Beefy Boxes and Bandwidth Generously Provided by pair Networks vroom
go ahead... be a heretic
 
PerlMonks  

Top and bottom 10 percent elements of an array

by sesemin (Beadle)
on Apr 29, 2010 at 04:35 UTC ( #837442=perlquestion: print w/ replies, xml ) Need Help??
sesemin has asked for the wisdom of the Perl Monks concerning the following question:

Hi Monks,

I need to sort an array ascending or descending does not matter. then choose the top and bottom 10 percent of data, replace them with A (for tops) and replace them by B (for lows). The remaining replace by "-". The put the data back to their original order.Something like the following. The 10 percent is hypothetical can be any percentage.

@array = (2 ,4, 3, 8, 9, 12, 13, 20, 18, 7 ) @sortedarray = (20, 18, 13, 12, 9, 8, 7, 4, 3, 2) After replacement (A, A, -, -, -, -, -, -, -, -, B, B) @finalarray = (B, -, B, -, -, -, -, A, A , -)

I know how to sort by index like the following code but I am just wondering if you can help me to learn how to the replacement.
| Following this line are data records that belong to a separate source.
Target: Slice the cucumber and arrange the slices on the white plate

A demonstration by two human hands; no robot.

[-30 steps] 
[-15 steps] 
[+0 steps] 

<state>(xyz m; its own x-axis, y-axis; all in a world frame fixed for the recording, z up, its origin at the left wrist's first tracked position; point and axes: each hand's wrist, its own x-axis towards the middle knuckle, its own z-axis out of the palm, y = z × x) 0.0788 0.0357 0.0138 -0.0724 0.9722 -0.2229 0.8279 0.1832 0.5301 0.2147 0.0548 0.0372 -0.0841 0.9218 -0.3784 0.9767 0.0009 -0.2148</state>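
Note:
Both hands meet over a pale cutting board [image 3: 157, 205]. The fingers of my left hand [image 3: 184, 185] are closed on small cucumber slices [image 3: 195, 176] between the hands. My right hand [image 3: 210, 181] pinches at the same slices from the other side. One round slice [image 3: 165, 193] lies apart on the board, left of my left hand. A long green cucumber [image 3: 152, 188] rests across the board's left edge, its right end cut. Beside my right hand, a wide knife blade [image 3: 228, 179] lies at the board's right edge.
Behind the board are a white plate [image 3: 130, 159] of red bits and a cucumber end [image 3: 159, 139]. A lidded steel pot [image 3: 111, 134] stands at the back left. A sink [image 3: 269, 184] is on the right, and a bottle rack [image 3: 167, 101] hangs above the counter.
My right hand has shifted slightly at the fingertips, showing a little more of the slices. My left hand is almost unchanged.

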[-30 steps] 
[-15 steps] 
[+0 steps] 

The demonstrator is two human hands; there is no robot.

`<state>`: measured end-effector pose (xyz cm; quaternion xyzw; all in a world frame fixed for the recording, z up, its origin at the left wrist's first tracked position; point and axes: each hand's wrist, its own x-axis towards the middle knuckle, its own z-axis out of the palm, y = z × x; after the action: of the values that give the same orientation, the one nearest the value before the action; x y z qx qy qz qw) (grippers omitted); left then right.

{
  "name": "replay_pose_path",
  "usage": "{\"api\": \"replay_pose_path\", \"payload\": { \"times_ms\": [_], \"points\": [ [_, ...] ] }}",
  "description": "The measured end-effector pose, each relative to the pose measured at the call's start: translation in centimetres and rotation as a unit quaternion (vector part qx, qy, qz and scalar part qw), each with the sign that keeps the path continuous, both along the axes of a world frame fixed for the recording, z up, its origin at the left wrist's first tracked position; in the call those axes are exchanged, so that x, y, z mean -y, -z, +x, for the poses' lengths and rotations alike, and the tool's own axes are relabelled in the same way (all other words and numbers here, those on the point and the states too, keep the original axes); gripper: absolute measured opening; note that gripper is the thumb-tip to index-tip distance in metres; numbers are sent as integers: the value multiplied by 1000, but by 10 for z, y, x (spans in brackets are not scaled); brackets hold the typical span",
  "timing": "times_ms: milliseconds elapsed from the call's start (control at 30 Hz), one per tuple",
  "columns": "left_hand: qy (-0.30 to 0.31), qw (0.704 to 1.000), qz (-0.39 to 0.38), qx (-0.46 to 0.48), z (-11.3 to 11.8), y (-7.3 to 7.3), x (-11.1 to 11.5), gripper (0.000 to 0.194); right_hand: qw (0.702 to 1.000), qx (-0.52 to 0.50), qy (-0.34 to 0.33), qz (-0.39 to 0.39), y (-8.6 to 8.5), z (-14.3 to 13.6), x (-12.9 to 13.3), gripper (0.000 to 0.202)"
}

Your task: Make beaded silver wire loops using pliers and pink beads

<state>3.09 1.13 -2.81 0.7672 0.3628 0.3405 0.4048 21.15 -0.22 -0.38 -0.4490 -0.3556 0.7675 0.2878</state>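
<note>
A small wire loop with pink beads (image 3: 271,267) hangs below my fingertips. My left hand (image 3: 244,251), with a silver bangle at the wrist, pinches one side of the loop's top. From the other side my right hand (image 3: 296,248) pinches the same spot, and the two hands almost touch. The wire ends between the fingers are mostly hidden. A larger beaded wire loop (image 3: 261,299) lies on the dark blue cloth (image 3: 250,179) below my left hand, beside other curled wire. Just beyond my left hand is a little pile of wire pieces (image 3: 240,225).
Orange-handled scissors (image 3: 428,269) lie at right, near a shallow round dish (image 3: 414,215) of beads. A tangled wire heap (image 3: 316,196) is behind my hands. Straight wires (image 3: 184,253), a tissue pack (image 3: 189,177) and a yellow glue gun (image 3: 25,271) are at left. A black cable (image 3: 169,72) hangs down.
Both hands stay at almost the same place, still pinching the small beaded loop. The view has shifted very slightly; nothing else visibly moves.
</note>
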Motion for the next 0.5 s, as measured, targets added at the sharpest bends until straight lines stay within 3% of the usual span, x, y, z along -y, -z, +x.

May be map function is the way to go.

#! perl -slw use strict; my @array = (2 ,4, 3, 8, 9, 12, 13, 20, 18, 7 ); my @orderedIndeces = sort{ $array[ $b ] <=> $array[ $a ] } 0 .. $#array; my $n = scalar @array; my $twentyperc = $n * 0.2; for my $i (0..$#orderedIndeces){ if ( $i < $twentyperc) { $array[$orderedIndeces[$i]] = "A"; print "$array[$orderedIndeces[$i]]\t"; } elsif ($i >= $n-$twentyperc){ $array[$orderedIndeces[$i]] = "B"; print "$array[$orderedIndeces[$i]]\t"; } else{ $array[$orderedIndeces[$i]] = "-"; print "$array[$orderedIndeces[$i]]\t"; } print "\n"; }

Comment on Top and bottom 10 percent elements of an array
Select or Download Code
Re: Top and bottom 10 percent elements of an array
by nagalenoj (Friar) on Apr 29, 2010 at 05:23 UTC

    This works better for the given elements. It gives the result as you need. Refer splice to know about it.

    my @array = (2 ,4, 3, 8, 9, 12, 13, 20, 18, 7 ); my $percent = (scalar @array * 0.20); my (@resultA, @resultB); my @ordered = sort {$a <=> $b} @array; @resultB = splice(@ordered, 0, $percent); @resultA = splice(@ordered, (scalar @ordered - $percent)); print "@array", "\n"; for (my $i=0; $i < scalar @array; $i++) { if ( grep { $array[$i] eq $_ } @resultA ) { $array[$i] = 'A'; } elsif ( grep { $array[$i] eq $_ } @resultB ) { $array[$i] = 'B'; } else { $array[$i] = '-'; } } print "@array", "\n";
      Thanks, easy to implement and easy to understand.
Re: Top and bottom 10 percent elements of an array
by samarzone (Pilgrim) on Apr 29, 2010 at 05:48 UTC

    Note that your logic may fail if there are duplicate entries in the array. You may get "A"s, "B"s or "-"s more/less than required percentage depending on your implementation.

      Good point, Thanks

      I will try Ikegami or codeacrobat solutions (below). seems more reliable. I was thinking the index sorting is the way to go too but not smart enough to finish the task.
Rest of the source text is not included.